Required action.
Below, find the line containing "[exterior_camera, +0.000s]" and the line containing "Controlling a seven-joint"; reproduce exactly those two and every line between them, omitting pictures.

========

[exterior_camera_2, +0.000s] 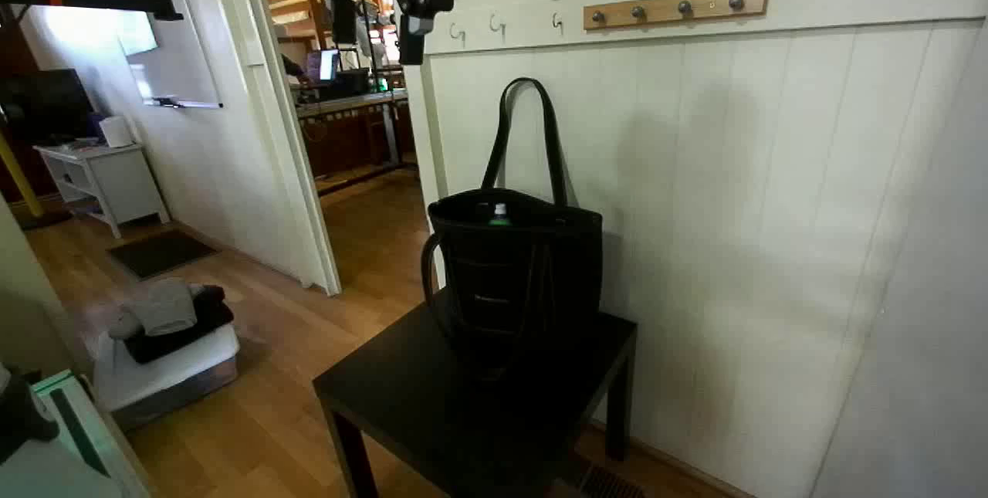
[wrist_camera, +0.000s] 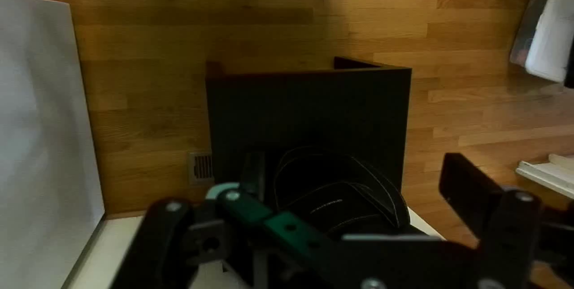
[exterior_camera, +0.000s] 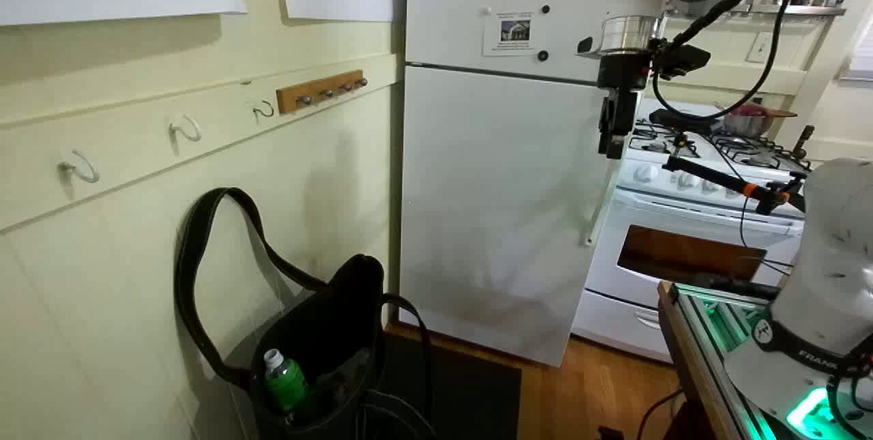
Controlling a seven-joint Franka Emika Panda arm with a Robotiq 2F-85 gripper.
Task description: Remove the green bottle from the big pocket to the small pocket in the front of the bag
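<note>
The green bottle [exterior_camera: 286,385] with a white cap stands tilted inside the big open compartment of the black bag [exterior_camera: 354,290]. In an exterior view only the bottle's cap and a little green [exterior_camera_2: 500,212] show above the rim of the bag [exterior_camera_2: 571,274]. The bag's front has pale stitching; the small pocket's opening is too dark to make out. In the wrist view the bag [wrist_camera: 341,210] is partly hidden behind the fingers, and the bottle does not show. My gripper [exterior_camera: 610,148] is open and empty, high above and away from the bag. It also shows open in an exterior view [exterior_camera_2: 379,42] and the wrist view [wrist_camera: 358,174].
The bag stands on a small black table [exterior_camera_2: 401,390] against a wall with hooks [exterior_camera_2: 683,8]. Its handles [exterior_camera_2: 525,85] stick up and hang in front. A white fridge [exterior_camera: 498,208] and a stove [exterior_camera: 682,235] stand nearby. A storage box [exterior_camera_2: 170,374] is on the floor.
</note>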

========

Answer to this exercise.
[exterior_camera, +0.000s] 
Controlling a seven-joint Franka Emika Panda arm with a Robotiq 2F-85 gripper.

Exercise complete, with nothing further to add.